Möglicherweise könnte die sexuelle Orientierung ein (niedriger) Beweggrund für die Tat sein. Denn der Musikstudent zog sich gern mal Frauenkleider an und trug Lippenstift. Ob er homosexuell war, ist aber unbekannt.
"Das kann als Motiv gewertet werden, denn es gab Gruppen, die sehr homophob waren oder politisch eher rechtsextremistisch einzuordnen sind", sagt Kriminalpsychologin Lydia Benecke (38), die den Fall Blumenstock mehr als 30 Jahre nach der Tat detailliert in der SAT.1-Gold-Sendung "Ungelöst und unvergessen" beleuchtet.
Ungelöst und unvergessen: Die Rekonstruktion von Rafael Blumenstocks letzten Stunden
Am 3. November 1990 ist Rafael Blumenstock in der Ulmer Innenstadt unterwegs. An jenem Samstagabend besucht er das Konzert von Sänger Percy Sledge (†74, "When A Man Loves A Woman") im Szenelokal "Aquarium".
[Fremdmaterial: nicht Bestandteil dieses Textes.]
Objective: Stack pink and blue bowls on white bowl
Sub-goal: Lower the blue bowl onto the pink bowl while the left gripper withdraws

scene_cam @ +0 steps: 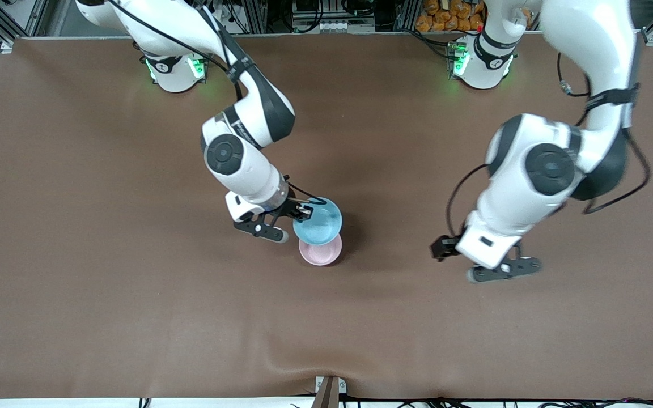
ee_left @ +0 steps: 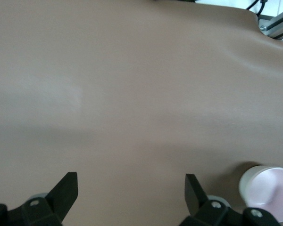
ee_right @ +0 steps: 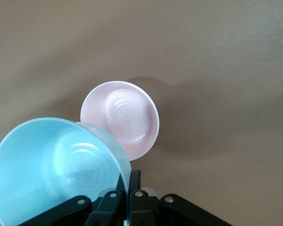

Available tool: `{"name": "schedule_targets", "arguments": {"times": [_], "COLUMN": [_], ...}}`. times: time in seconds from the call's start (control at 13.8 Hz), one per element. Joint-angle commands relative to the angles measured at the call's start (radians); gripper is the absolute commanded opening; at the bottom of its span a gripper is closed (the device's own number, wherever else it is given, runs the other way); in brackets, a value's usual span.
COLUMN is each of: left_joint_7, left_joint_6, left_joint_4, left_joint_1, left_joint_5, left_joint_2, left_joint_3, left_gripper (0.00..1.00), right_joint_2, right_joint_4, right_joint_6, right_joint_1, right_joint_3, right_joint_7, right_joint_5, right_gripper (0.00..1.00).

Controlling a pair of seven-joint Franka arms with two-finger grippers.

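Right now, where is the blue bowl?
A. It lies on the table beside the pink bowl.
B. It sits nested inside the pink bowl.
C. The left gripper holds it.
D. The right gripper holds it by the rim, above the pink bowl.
D: the right gripper is shut on the rim of the blue bowl, lifted over the pink bowl; the left gripper is open and holds nothing.

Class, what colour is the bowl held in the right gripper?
Light sky blue. The blue bowl shows best in the right wrist view, pinched by the right gripper.
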Motion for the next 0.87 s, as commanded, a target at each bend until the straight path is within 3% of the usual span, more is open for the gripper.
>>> {"name": "schedule_targets", "arguments": {"times": [0.0, 0.44, 0.8], "left_joint_7": [0.146, 0.261, 0.313], "left_joint_6": [-0.085, -0.335, -0.468], "left_joint_4": [-0.024, -0.031, -0.051], "left_joint_1": [0.105, 0.227, 0.207], "left_joint_5": [-0.045, -0.072, -0.077], "left_joint_2": [-0.080, -0.225, -0.360], "left_joint_3": [-0.042, -0.094, -0.046], "left_gripper": [1.00, 1.00, 1.00], "right_joint_2": [0.053, 0.107, 0.145], "right_joint_4": [0.013, 0.013, 0.009], "right_joint_6": [0.070, 0.137, 0.195], "right_joint_1": [0.016, 0.014, 0.013], "right_joint_3": [-0.014, -0.015, -0.015], "right_joint_7": [0.011, 0.005, 0.000], "right_joint_5": [-0.009, -0.057, -0.075], "right_gripper": [0.00, 0.00, 0.00]}}
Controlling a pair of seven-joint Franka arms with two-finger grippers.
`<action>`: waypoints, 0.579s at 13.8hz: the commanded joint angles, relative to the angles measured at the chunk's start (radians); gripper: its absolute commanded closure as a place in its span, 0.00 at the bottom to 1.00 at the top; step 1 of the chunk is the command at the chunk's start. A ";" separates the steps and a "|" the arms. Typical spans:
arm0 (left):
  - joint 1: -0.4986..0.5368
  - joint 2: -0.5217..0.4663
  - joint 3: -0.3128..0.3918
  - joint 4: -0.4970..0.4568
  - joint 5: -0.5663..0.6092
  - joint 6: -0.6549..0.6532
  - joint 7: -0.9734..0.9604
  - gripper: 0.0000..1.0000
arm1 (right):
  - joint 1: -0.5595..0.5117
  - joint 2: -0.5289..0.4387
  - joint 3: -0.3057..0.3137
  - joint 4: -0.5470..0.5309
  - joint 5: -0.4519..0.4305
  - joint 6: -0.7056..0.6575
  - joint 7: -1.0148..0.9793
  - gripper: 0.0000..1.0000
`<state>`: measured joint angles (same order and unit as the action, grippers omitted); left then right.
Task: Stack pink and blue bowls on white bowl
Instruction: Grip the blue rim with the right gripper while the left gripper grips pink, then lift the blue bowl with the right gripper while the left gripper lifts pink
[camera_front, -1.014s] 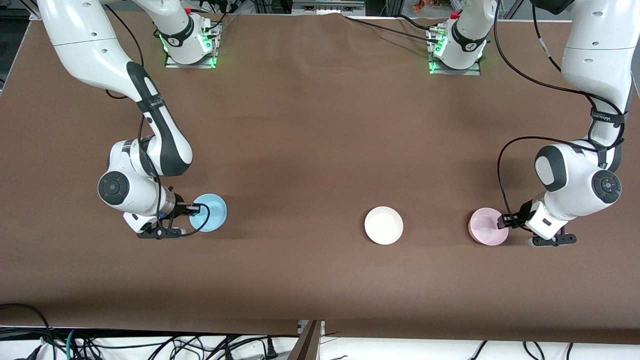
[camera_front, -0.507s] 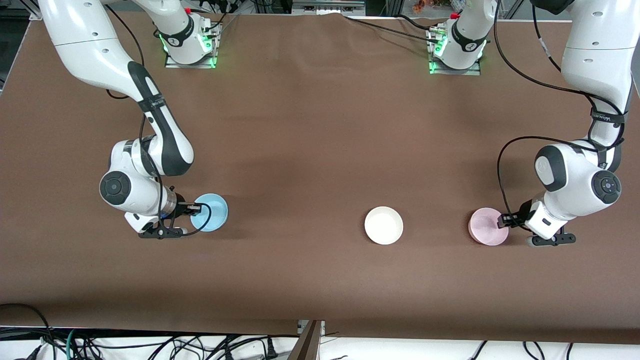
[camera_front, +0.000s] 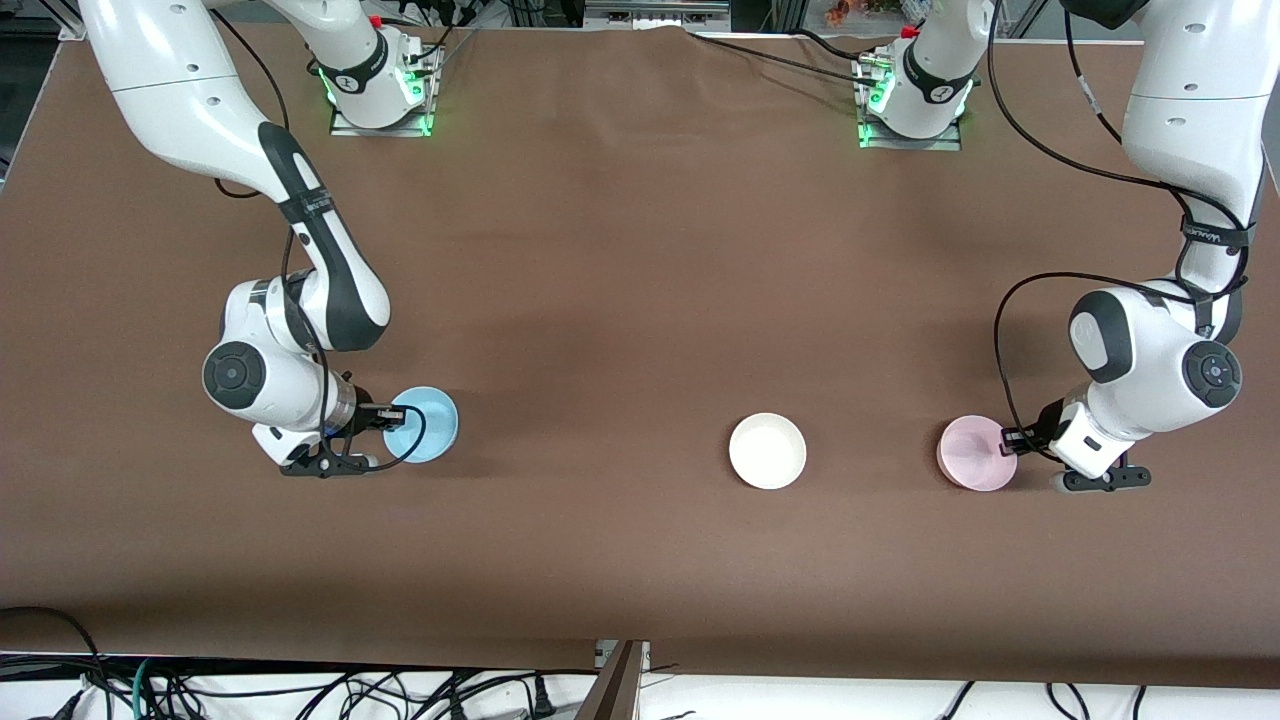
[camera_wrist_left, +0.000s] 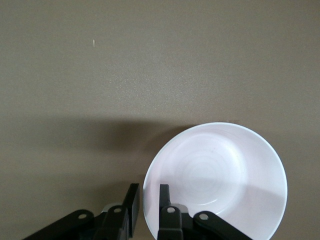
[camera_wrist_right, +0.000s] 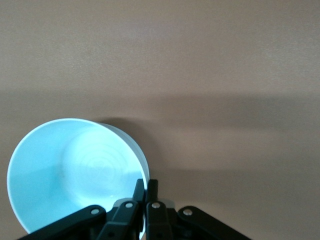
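Table (camera_front: 620, 300): a wide brown surface; three small bowls sit in a row across it, all upright.
White bowl (camera_front: 767, 451): rests alone near the middle of the row, nothing in it yet.
Blue bowl (camera_front: 425, 424): sits toward the right arm's end, well apart from the white bowl.
Pink bowl (camera_front: 975, 452): sits toward the left arm's end, near the white bowl.
Right gripper (camera_wrist_right: 145, 192): clenched on the blue bowl's rim, one finger inside and one outside.
Left gripper (camera_wrist_left: 146, 197): straddles the pink bowl's rim with a little gap showing, not visibly pinched.
Doing it well: judged from this, the left grip should seat firmly before lifting; raise each bowl level, and bring them over the white bowl one at a time so the arms do not meet.
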<state>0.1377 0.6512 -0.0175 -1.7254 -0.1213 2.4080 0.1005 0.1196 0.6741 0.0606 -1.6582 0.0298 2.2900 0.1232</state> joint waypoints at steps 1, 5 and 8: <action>-0.004 -0.015 0.002 -0.011 0.017 -0.012 -0.007 0.90 | 0.014 0.005 -0.005 0.006 0.009 -0.001 0.019 1.00; -0.004 -0.013 0.004 -0.011 0.017 -0.010 -0.007 1.00 | 0.014 0.009 -0.005 0.008 0.010 0.006 0.021 1.00; -0.004 -0.013 0.004 -0.010 0.015 -0.009 -0.008 1.00 | 0.023 0.007 -0.005 0.017 0.024 0.013 0.023 1.00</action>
<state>0.1376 0.6495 -0.0186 -1.7251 -0.1212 2.4080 0.1005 0.1254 0.6742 0.0606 -1.6532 0.0366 2.2962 0.1263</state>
Zunächst in einer Personengruppe unterwegs, zieht der 28-Jährige später allein durch Kneipen und Schnellrestaurants, besucht auch Privatpartys. Bis 4.30 Uhr kann die Tour lückenlos rekonstruiert werden.
Eine Stunde später ist der Student tot. Er wird am Morgen von einem Mitarbeiter der Stadtreinigung in einem Blumenkübel gefunden.
Der Anblick muss grauenvoll gewesen sein, denn erst am nächsten Tag kann Rafael auch aufgrund des völlig entstellten Gesichts identifiziert werden.
Die Polizei geht bis heute von zwei bis drei Tätern aus, die mit einem Messer 21-mal auf ihn einstachen, ihn mit Faustschlägen und Fußtritten malträtierten.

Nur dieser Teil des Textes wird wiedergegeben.